What Symptoms Should You Look Out For?

Though fatigue, weakness and muscle wasting are the most common symptoms, it has been observed that the prominence is more in muscles that control eye and eyelid movements. Progressive External Ophthalmoplegia (PEO) stands for the slow paralysis of the eye movements, while the term that is used for the upper eyelid drooping is ptosis. One thing we need to realize here is the severity of these symptoms. They vary even in people affected in the same family. Some people might not be able to swallow food (change in diet recommended) while some may find it difficult to move around and might need the help of a wheelchair.

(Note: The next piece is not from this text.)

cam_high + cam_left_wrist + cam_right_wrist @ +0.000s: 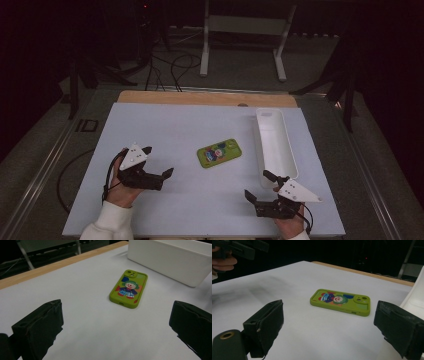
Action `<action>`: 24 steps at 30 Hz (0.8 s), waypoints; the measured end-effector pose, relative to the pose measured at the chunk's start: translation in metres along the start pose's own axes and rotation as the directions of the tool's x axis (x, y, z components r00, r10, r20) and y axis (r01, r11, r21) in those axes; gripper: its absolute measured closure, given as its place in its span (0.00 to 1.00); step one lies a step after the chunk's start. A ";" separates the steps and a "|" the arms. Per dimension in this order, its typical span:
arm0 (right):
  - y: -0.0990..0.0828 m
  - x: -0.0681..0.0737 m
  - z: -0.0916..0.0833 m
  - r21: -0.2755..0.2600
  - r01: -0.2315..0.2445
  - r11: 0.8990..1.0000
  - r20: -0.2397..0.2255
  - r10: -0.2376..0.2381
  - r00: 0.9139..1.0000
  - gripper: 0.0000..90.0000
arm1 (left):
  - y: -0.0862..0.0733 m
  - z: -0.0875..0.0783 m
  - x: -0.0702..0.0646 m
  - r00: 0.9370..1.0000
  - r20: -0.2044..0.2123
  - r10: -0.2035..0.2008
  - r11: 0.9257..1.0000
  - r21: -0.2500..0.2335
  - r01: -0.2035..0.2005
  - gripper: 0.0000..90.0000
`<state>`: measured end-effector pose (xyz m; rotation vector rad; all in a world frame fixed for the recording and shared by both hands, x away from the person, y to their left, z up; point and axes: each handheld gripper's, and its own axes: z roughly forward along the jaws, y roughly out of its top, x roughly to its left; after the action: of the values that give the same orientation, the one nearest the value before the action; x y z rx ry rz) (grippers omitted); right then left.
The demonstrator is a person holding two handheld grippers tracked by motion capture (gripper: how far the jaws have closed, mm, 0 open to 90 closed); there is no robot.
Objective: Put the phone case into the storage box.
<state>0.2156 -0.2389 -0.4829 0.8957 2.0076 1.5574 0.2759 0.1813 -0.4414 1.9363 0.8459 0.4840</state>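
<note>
My desk wears a pale, almost white sheet, with a strip of bare wood left showing along its far edge. Lying flat near the middle of that sheet is a green phone, its back up, a cartoon clown printed on the case and the camera bump at the end nearest the long white bin. The bin runs lengthwise along the right side of the desk, just beside the phone but apart from it. My left gripper hovers low over the near-left part of the sheet, jaws spread wide and holding nothing — in the left gripper view the phone sits ahead between them, well short of either pad. My right gripper is at the near-right, close by the bin's near end, jaws likewise spread and empty; its own view frames the phone side-on, with my other hand and gripper up in the far corner. Beyond the desk the room is dark: grey carpeted floor, black cables looping across it, the white legs of a stand — and black tripod legs at either side.
</note>
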 end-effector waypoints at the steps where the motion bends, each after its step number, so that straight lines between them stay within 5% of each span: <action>1: 0.000 0.000 0.000 0.000 0.001 1.000 0.000 -0.001 1.000 0.10 | 0.001 0.001 0.000 1.000 0.000 0.002 1.000 0.002 -0.002 0.00; 24: -0.001 -0.004 -0.001 -0.010 -0.011 1.000 0.017 0.011 1.000 0.10 | 0.021 0.039 0.000 0.998 0.040 0.045 0.998 0.053 -0.047 0.00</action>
<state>0.2174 -0.2427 -0.4835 0.9151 1.9846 1.5586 0.3078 0.1506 -0.4419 2.0118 0.7983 0.4537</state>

Now let us talk about mitochondrial encephalomyopathy. These symptoms are similar to the ones we read above but have some additions. For example, in this case we also have the additional symptoms of headaches and migraines. Another common symptom of the mitochondrial encephalomyopathy is hearing impairment. Few of the other symptoms are loss of vision due to shrinking of the optic nerve. This is called optic atrophy. There are some cells that line the eye on its back. Degeneration of these cells or retinopathy as it's called, can also cause loss of vision.

Are There Any Treatments?

It is natural to wonder if there is any treatment! A lot of institutes around the world are researching for the cure of mitochondrial myopathy and encephalomyopathy. Though no cure as such has yet been discovered, we can still look for hope in a way. Mitochondrial myopathy prognosis is very difficult, but the symptoms such as ptosis and difficulty in swallowing of food even can be cured, as treatments for those are already available. You can shift to an easy-to-swallow food diet, and for ptosis, you can use "ptosis crutch" spectacles.

Now that you know everything about the mitochondrial myopathy diseases, you can see that nothing is certain. Since the disease affects the genes, they are hereditary. We have seen that the symptoms vary from person to person. Now, we have to see how we can best deal with these situations and not bring routines to an end. We also have to remember that these diseases are not contagious and do not develop due to a particular lifestyle or habit, but is just a result of a genetic disorder. People who suffer from these diseases have equal rights to live in the global society.